TIDMPSK

RNS Number : 4483C

ProStrakan Group plc

08 March 2011

Not for release, publication or distribution, in whole or in part, in, into or form any jurisdiction where to do so would constitute a violation of the relevant laws of such jurisdiction

8 March 2011

Recommended cash acquisition of ProStrakan Group plc by Kyowa Hakko Kirin Co., Ltd.

Posting of Scheme Document

On 21 February 2011, the boards of Kyowa Hakko Kirin Co., Ltd. ("KHK") and ProStrakan Group plc ("ProStrakan") announced that they had reached agreement on the terms of a recommended cash acquisition by KHK of the entire issued and to be issued share capital of ProStrakan (the "Acquisition"), to be implemented by way of a scheme of arrangement under Part 26 of the Companies Act 2006 (the "Scheme").

Further to that announcement, the boards of KHK and ProStrakan are pleased to announce that the Scheme Document relating to the Acquisition is being posted to ProStrakan Shareholders today. The Scheme Document contains, amongst other things, the full terms and conditions of the Scheme, an explanatory statement pursuant to section 897 of the Companies Act 2006, an anticipated timetable of principal events and details of the actions to be taken by the ProStrakan Shareholders. Participants in the ProStrakan Share Plans and holders of the ProStrakan Warrants will shortly be sent further details of the actions they can take in respect of their outstanding options, awards or warrants.

As described in the Scheme Document, to become effective, the Scheme will need to be approved at the Court Meeting and will require the passing of a special resolution at the General Meeting. Both the Court Meeting and the General Meeting will be held at the offices of Freshfields Bruckhaus Deringer LLP at 65 Fleet Street, London EC4Y 1HS on 31 March 2011 with the Court Meeting to commence at 10.00 a.m. and the General Meeting to commence at 10.15 a.m. (or as soon thereafter as the Court Meeting is concluded or adjourned).
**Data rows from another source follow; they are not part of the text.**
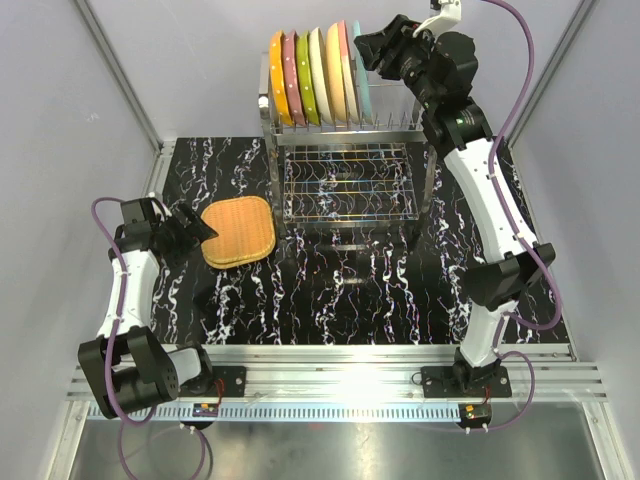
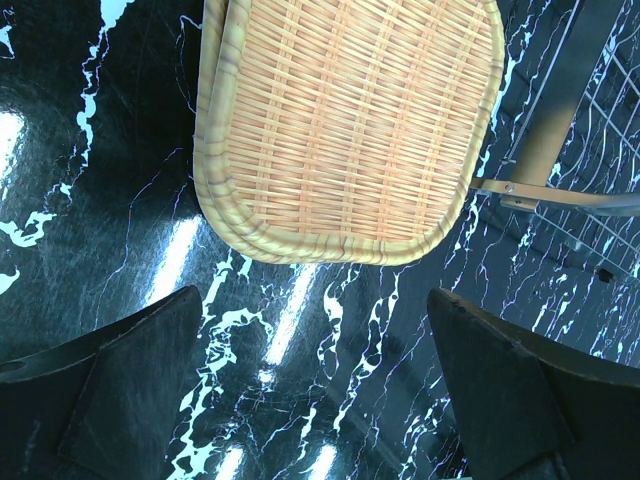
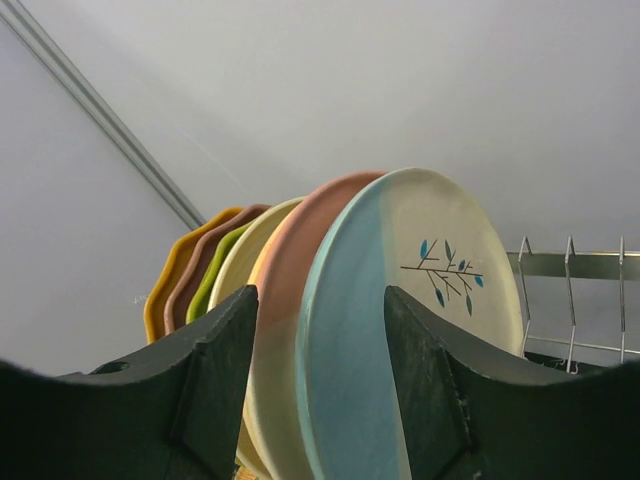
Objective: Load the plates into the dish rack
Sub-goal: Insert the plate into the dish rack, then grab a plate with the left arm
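Top external: right arm (image 1: 482,185) reaches high, end effector (image 1: 364,47) astride plates (image 1: 312,78).

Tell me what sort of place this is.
Most likely a robot test cell, not a real kitchen: the left arm and right arm are bolted to an aluminium rail at the table's edge, bare grey panel walls enclose it, and a dish rack of plates stands staged on the marble-patterned tabletop.
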Controlling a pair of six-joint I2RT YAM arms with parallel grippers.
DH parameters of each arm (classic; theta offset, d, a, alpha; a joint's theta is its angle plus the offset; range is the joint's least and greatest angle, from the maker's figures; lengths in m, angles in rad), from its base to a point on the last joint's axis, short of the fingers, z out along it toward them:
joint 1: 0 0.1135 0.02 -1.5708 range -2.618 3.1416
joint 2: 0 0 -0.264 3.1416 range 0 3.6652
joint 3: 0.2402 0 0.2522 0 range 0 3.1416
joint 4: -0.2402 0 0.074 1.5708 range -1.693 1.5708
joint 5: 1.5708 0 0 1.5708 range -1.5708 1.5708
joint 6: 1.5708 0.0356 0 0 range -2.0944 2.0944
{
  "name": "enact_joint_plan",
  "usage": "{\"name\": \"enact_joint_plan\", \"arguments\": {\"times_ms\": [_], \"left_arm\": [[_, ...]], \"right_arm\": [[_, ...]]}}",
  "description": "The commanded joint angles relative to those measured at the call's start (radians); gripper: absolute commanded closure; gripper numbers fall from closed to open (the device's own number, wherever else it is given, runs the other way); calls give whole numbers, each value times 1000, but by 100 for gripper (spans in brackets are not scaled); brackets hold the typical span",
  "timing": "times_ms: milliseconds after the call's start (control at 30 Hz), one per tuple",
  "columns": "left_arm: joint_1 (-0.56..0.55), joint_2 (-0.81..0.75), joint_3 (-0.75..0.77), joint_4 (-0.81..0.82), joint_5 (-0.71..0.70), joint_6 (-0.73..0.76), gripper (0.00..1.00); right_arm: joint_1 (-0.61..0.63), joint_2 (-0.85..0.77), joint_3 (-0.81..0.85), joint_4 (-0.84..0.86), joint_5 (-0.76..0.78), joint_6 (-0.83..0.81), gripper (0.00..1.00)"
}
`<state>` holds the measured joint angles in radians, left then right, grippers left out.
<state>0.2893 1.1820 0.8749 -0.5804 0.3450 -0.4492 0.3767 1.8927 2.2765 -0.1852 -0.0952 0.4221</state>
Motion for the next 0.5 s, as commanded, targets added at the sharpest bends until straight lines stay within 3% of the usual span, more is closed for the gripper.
{"name": "enact_joint_plan", "arguments": {"times_ms": [0, 267, 367, 467], "left_arm": [[-2, -5, 1, 34, 28, 7, 1], [-2, -13, -1, 37, 28, 15, 1], [-4, -2, -2, 39, 25, 17, 1], [-3, 28, -1, 37, 43, 17, 1]], "right_arm": [[2, -87, -14, 24, 17, -23, 38], [1, -219, -141, 62, -3, -54, 36], [1, -315, -260, 110, -44, -83, 36], [1, -470, -488, 177, -130, -106, 37]]}}
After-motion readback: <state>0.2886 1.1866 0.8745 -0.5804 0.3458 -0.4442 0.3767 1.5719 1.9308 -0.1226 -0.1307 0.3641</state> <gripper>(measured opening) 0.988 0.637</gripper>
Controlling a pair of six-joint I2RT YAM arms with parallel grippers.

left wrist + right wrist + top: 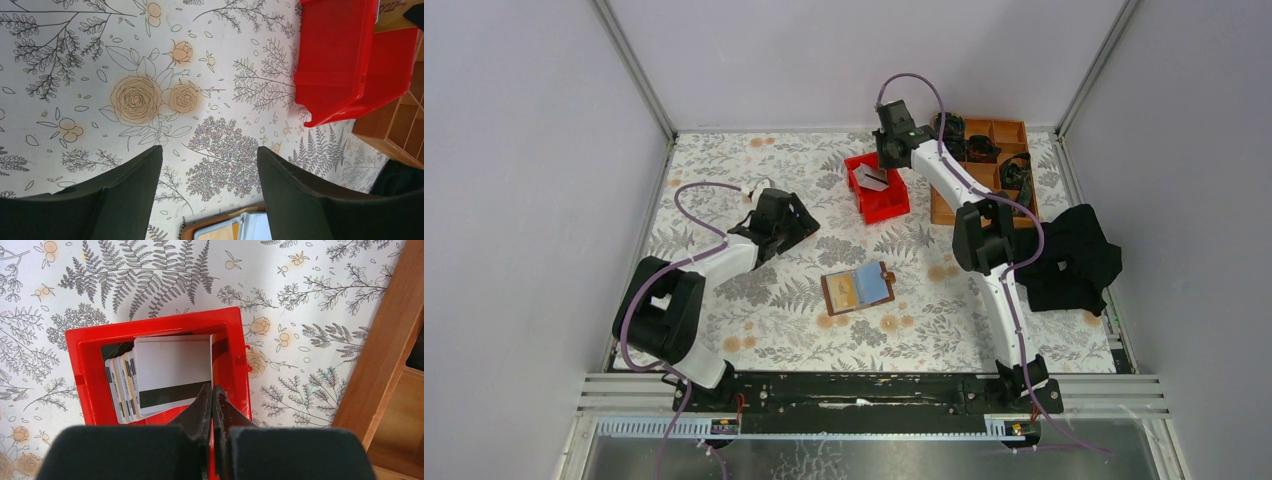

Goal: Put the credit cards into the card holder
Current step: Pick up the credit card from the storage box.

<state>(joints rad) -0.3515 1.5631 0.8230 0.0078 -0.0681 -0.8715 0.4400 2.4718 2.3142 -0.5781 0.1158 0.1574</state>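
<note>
Brown card holder (858, 289), one, red bin (890, 208), one

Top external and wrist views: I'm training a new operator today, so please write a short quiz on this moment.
1. True or false: the card holder lies open on the table.
2. The credit cards stand stacked in: A the red bin, B the wooden tray, C the black cloth?
3. Which arm's tool stands open?
Key: 1 true; 2 A; 3 the left tool.
</note>
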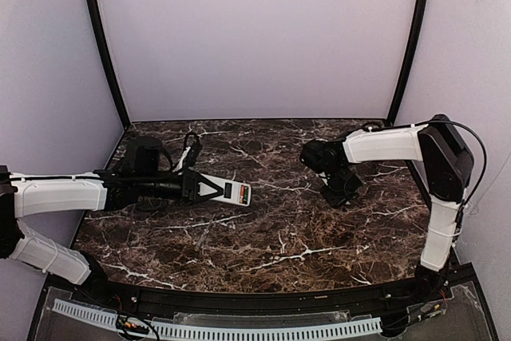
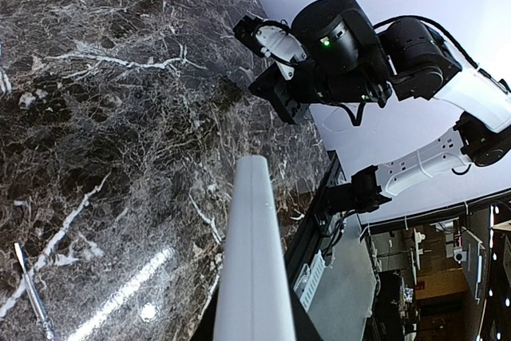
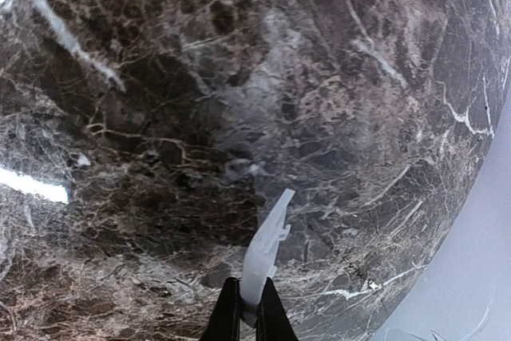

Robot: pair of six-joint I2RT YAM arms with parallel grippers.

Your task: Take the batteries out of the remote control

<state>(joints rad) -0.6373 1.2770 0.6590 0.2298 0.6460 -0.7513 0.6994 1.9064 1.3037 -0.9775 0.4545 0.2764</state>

Notices of the Court Meeting and the General Meeting are set out in the Scheme Document.

The Scheme Document is available for inspection at the offices of Freshfields Bruckhaus Deringer LLP at 65 Fleet Street, London EC4Y 1HS, during usual business hours on any weekday (Saturdays, Sundays and public holidays excepted) until the conclusion of the Court Meeting and the General Meeting. The Scheme Document has been submitted to the National Storage Mechanism and will shortly be available for inspection at www.hemscott.com/nsm.do and a copy will also be made available on the ProStrakan website at www.prostrakan.com.

The anticipated timetable of principal events is as follows:

 
 Event                                    Time and/or date 
                                                    (2011) 
 Latest time for lodging Forms of Proxy   10.00 a.m. on 29 
  for the Court Meeting                              March 
 Latest time for lodging Forms of Proxy   10.15 a.m. on 29 
  for the General Meeting                            March 
 Voting Record Time for Court Meeting      6.00 p.m. on 29 
  and General Meeting                                March 
 Court Meeting                            10.00 a.m. on 31 
                                                     March 
 General Meeting                          10.15 a.m. on 31 
                                                     March 
 

The following dates may be subject to change

 
 Scheme Record Time, suspension of listing     6.00 p.m. on 19 
  and dealings in ProStrakan Shares and                  April 
  disablement of ProStrakan Shares in CREST 
 Court hearing to sanction the Scheme                 20 April 
  and confirm the Reduction of Capital 
 Effective Date                                       21 April 
 Cancellation of listing of ProStrakan        By no later than 
  Shares                                       8.00 a.m. on 21 
                                                         April 
 Despatch of cheques and settlement through              4 May 
  CREST 
 

All references in the above timetable to times are to London time (unless otherwise stated).

Terms and expressions used in this announcement shall, unless the context otherwise requires, have the same meanings as given to them in the announcement of 21 February 2011.

This announcement will be made available on the ProStrakan website at www.prostrakan.com.

Enquiries

Kyowa Hakko Kirin Co., Ltd. Telephone: +81 3 3282 0009

Tetsuro Kuga, General Manager, Corporate Communications

Yasuhiro Yamamoto, Corporate Communications

Bank of America Merrill Lynch

(Sole Financial Adviser and Corporate Broker to KHK)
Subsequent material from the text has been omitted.